The default settings will deploy all the same configuration options that come with a default aide.conf after installing the tool.
Note: This role has not been thoroughly tested on Debian or Ubuntu based systems. This Role may also function on some other Enterprise Linux based systems such as SLES and OEL. Please let me know if there are problems (or it works on a platform not currently mentioned in the Role's metadata) by opening an issue on the Github repository. Pull Requests and issue submissions are always welcomed, as we'll try and make this Role as cross platform as possible as requests come in.
aide_pkg: aide #override with a specific version if required
aide_conf_path: "/etc/aide.conf"
aide_dbdir: "/var/lib/aide"
aide_logdir: "/var/log/aide"
aide_database_filename: 'aide.db.gz' #only the filename, no path
aide_database_out_filename: 'aide.db.new.gz' #only the filename, no path
aide_gzip_dbout: 'yes' #yes|no
aide_verbose: 5 #level of verbosity 0-255
aide_report_url: []
aide_acl_no_symlink_follow: 'yes' #yes|true|no|false
aide_warn_dead_symlinks: 'no' #yes|true|no|false
aide_summarize_changes: 'no' #yes|true|no|false
aide_report_attributes: [] #list of default rules to report: p,i,n,u,g,s,b,m,a,c,S,acl,selinux,xattrs,md5,sha1,sha256,sha512,rmd160,tiger,haval,gost,crc32,whirlpool
aide_ignore_list: [] #list of default rules to ignore in reports ^
aide_config_version: 1 #optional for information only
aide_cron_schedule_check: True #Whether or not to add a scheduled aide --check to cron you'd have to manually run your checks if preferred
aide_cron_email_notify: '' #Who to email aide report to after aide --check.
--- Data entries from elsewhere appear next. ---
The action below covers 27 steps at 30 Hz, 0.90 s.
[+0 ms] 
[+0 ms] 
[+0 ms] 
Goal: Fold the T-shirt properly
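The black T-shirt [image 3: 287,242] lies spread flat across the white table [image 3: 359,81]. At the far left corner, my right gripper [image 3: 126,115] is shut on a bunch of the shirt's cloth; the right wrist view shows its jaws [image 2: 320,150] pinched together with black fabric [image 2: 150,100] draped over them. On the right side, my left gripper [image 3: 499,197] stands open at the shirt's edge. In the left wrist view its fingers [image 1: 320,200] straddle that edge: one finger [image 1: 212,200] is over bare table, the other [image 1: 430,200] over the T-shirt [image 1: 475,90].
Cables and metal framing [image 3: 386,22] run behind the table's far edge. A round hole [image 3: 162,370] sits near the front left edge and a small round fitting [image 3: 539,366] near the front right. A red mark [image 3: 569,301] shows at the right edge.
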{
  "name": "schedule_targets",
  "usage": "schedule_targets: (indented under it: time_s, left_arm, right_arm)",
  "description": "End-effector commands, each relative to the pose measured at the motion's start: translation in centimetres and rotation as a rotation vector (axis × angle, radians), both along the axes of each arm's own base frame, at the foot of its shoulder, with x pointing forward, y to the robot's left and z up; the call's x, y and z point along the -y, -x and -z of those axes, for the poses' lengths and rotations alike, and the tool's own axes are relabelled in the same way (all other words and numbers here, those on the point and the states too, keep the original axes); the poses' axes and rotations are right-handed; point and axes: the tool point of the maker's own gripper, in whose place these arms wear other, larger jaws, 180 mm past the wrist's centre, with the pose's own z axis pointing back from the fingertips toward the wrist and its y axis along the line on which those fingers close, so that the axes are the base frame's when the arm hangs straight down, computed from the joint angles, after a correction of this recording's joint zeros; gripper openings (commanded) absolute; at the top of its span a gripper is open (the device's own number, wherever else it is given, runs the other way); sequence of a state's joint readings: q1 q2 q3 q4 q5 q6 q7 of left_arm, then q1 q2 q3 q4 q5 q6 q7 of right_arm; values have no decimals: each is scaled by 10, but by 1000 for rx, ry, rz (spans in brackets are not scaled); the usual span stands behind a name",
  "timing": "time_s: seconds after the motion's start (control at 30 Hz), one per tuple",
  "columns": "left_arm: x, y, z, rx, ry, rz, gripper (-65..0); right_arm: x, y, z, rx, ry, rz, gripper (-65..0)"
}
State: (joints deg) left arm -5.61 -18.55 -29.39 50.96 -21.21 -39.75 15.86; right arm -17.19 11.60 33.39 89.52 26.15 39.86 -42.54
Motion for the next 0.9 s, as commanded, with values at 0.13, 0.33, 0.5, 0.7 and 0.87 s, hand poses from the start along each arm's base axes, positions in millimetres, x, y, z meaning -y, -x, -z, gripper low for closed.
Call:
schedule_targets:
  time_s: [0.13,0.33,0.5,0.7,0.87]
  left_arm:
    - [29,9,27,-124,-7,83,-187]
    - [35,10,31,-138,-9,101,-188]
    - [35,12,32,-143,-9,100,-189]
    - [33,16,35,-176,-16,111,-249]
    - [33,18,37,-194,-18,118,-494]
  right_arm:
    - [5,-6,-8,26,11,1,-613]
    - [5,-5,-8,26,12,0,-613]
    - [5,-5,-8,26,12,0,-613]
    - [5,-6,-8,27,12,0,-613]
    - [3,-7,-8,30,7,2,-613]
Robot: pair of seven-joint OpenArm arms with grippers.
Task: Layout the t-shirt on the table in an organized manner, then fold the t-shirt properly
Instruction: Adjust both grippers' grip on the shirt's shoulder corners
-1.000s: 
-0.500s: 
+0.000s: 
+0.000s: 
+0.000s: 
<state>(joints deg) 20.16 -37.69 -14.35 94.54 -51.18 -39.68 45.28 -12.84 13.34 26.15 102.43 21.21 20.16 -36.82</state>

Can be comma-separated list
aide_cronjob_name: 'aide scheduled database checkup' #will put a comment in crontab for this scheduled job
aide_cron_sched_min: '0' #minute
aide_cron_sched_hr: '1' #hour
aide_cron_sched_day: '' #day
aide_cron_sched_mon: '' #month
aide_cron_sched_wkd: '*' #weekday
aide_macros:
define:
- name: Give it a name
variable: Name_of_Variable
value: Value of the variable
- name: DBDIR var
variable: DBDIR
value: /var/lib/aide
undefine:
- name: Some var to undefine
variable: Name_of_Variable #This would effectively undefine the variable we defined above
- name: Undefining DBDIR var
variable: DBDIR
A YAML spec was built to handle all of these items in a relatively organized way.
aide_rules:
- name: My first rule #Required
rule: FIPSR #Required
comment: Comment to put above this rule declaration #Optional
attributes: [] #List made up of default rules or defined rules #Required except on special negative rule
paths: #Optional
- /my/include/path/1 #Cannot start with '!' see Ignore/Negative Selection Paths
- /my/include/path/2
Add a rule to your aide_rules: definition with rule: negative
Here's an example, and you can also find an example in this Role's defaults/main.yml:
aide_rules:
- name: My negative/ignore selections #Required
rule: negative #Required
paths: #Required
- /my/ignore/path/1
- /my/ignore/path/2
Do not include an '!' in front of the paths, the template logic will automatically do this for you.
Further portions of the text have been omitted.